The wind, cool and rhythmic, would lull our senses, while on the nearby shore, ghost crabs shadowed our progress and the distant lights of civilization seemed deliciously inconsequential, even ridiculous, in comparison with the smooth, sleek-black world we had entered.
One night, with the sea murmuring and gasping all around, we walked farther than we had ever walked before, so that the lights of the shore were only a memory and our flashlights as small against the night as the moon reflected in a man's eyes.
The reef cut against our ankles and the water salted the wounds, but we continued on, until, for one frightening moment, we could not tell shore from sea, and if we were to have spun blindly, we would have opened our eyes to a world completely unknown and unknowable.
But we didn't; instead, we started back toward the shore. Half-way back, we came upon a grotto filled with water, and in the water a creature we had never before seen — a Crown of Thorns, a type of beautiful yet deadly starfish, bigger than a dinner plate, bronze-brown, its thousands of thorns glistening like dark gold. Eater of reefs, destroyer of entire tiny worlds. I felt such a thrill of discovery in that moment, to be standing on the reef with only our flashlights for illumination, crouched over that grotto, looking down on this creature that seemed so otherworldly and alien. Such bittersweet juxtapositions of beauty and destruction. In that moment, I thought that there could be no sensation better than this one: the shivering delight upon discovery of the sublime and the unknown.
Sudden hummingbirds. Sudden dislocations of the senses on a reef at night. The convulsive beauty that sets us free by allowing us to see with new eyes. These were two moments in which I was caught between — I stood between the real and the unreal. In both cases, the world had revealed the something of the mystery beneath its usual facade of normalcy. This is what the interstitial means to me — the epiphany that comes from breaking through to someplace different and not quite mapped. It is a quality that carries over to my fiction — fiction that is not autobiographical in subject, but is autobiographical in spirit.

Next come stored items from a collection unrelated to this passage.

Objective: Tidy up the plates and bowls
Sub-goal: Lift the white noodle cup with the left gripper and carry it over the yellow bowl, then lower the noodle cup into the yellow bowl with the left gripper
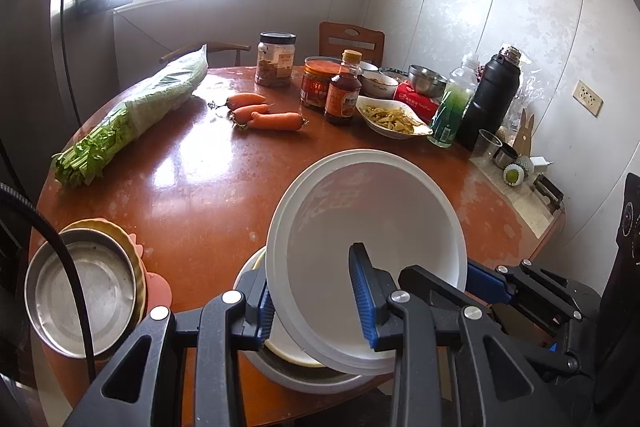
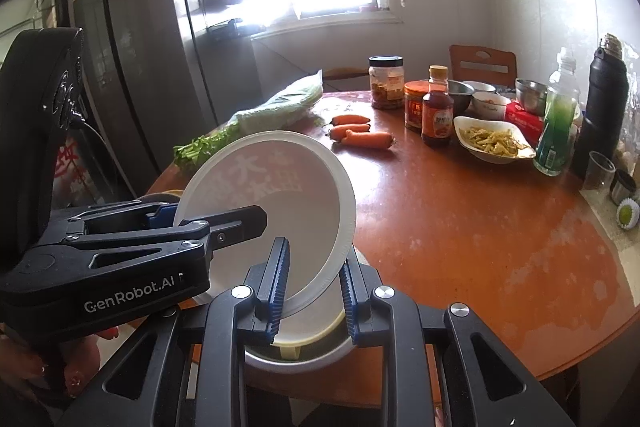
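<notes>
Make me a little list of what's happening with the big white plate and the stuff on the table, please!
held thing: white plate, tilted up on its edge
left gripper: shut on the plate's near rim
right gripper: shut on the plate's rim too
under the plate: stack of bowls at the table's near edge
other dishes: metal bowl on a stack of its own, to the left in the left wrist view
table: round, reddish brown
food: three carrots, bag of greens, dish of yellow strips
far side: jars, sauce bottle, black flask
</notes>
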The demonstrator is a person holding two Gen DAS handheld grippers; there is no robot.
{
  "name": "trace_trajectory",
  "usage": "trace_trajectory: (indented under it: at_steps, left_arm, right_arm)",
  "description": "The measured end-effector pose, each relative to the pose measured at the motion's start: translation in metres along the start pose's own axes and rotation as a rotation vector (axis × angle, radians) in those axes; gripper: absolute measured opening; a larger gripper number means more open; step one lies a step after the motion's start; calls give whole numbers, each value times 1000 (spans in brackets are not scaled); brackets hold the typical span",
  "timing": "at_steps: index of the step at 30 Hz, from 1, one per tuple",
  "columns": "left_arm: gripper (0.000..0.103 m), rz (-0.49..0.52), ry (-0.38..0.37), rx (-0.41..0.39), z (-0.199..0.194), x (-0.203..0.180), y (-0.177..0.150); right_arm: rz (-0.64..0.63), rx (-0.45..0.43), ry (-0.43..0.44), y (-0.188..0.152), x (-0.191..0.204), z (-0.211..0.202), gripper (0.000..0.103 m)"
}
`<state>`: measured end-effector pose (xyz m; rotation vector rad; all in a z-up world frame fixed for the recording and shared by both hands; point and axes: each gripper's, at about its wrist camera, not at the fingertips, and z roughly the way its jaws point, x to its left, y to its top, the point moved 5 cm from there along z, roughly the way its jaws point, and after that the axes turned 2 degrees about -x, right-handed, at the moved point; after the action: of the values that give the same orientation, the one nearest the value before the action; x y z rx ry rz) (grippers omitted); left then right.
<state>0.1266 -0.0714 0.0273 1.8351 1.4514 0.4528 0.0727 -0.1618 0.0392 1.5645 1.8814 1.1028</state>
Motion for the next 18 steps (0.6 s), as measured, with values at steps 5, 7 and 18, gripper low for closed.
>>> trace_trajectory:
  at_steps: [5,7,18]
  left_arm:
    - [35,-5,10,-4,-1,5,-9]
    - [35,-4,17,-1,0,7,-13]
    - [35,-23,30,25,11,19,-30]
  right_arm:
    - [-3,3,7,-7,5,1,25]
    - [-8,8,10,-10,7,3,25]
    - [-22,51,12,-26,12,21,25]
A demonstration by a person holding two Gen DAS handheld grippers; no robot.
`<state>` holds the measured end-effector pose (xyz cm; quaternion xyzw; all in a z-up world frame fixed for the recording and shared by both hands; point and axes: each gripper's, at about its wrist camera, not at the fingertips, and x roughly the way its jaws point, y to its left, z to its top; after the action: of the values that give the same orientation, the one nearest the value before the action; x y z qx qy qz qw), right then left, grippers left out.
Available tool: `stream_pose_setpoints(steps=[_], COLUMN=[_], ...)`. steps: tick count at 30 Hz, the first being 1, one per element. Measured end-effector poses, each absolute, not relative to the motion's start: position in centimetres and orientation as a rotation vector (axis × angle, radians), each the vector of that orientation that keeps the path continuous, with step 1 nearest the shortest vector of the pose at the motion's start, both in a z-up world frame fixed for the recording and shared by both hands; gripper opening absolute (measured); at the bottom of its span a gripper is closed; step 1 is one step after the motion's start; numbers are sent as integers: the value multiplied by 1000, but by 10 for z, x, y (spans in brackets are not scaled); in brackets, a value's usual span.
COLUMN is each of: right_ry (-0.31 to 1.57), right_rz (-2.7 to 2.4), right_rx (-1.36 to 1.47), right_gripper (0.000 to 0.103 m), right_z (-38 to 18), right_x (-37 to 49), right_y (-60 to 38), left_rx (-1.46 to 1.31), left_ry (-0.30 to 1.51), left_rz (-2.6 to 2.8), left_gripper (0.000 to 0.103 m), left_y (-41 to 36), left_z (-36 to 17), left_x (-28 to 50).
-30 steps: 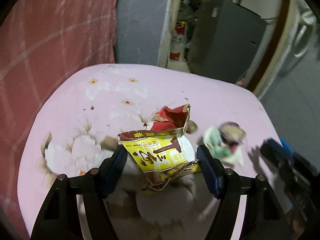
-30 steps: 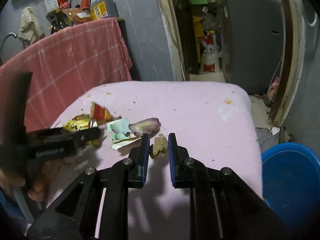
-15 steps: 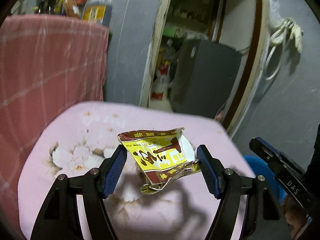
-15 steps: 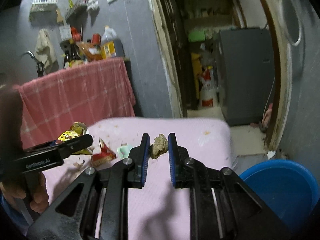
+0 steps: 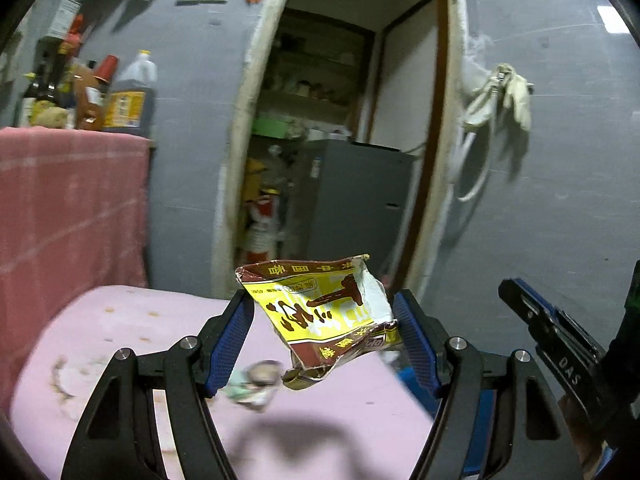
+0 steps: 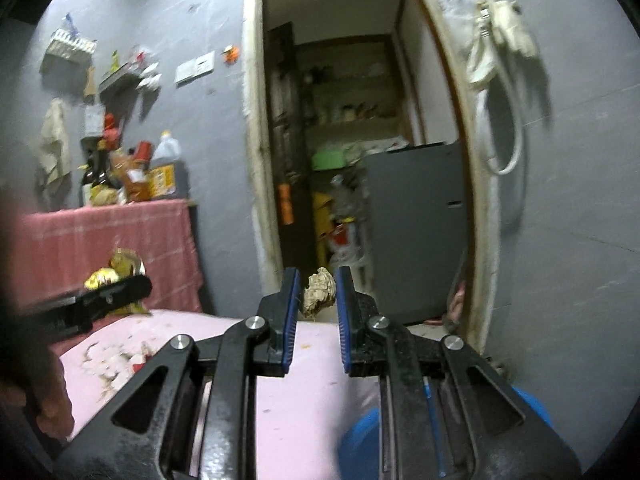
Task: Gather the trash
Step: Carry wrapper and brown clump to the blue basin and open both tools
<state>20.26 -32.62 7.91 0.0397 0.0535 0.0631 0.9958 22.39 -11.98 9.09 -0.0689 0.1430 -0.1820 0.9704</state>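
Observation:
A torn yellow and brown snack wrapper [image 5: 320,314] hangs in the air above the pink table [image 5: 112,320], pinched between the blue pads of my left gripper [image 5: 322,332]. My right gripper [image 6: 317,292] is shut on a crumpled brown paper wad [image 6: 318,290], also lifted off the table. In the right wrist view the left gripper [image 6: 116,294] with the yellow wrapper [image 6: 116,272] shows at the left. In the left wrist view the right gripper [image 5: 536,320] reaches in from the right. A blurred scrap of green and purple trash [image 5: 254,382] lies on the table.
A blue bin [image 6: 360,436] stands on the floor beside the table's right edge. A red-clothed counter [image 6: 120,248] with bottles [image 6: 160,172] is at the left. An open doorway with a grey cabinet [image 6: 416,232] lies straight ahead. A red scrap [image 6: 138,362] lies on the table.
Both grippers have risen off the table and tilted up toward level, each still holding its piece of trash. The tabletop has dropped low in both views and the doorway now fills them.

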Motion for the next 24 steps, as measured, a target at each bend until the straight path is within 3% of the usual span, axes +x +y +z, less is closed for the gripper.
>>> stream_pose_setpoints(steps=[10,24], right_ry=[123,378], right_rz=[-41,-111], right_rx=[109,247], right_gripper=[18,18], right_z=[77,39], right_x=[193,225], right_y=[-383,-438], left_rx=[-131,-152], left_ry=[345,677], left_rz=[-512,-642], left_gripper=[67,67], left_y=[-188,-243], left_z=[80,35], left_x=[237,281])
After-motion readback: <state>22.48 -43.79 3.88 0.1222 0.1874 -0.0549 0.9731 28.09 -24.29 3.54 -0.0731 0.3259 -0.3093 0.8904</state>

The word "interstitial" has a marvelous meaning, then — a three-dimensional meaning, one knows few boundaries and has its grounding in the real world. It can describe my passion for writing, or it can describe my passion for those moments in life when you become aware of that which is other, outside of yourself: shimmering darkly, mysterious, perhaps ultimately unknowable, but still, ultimately, there.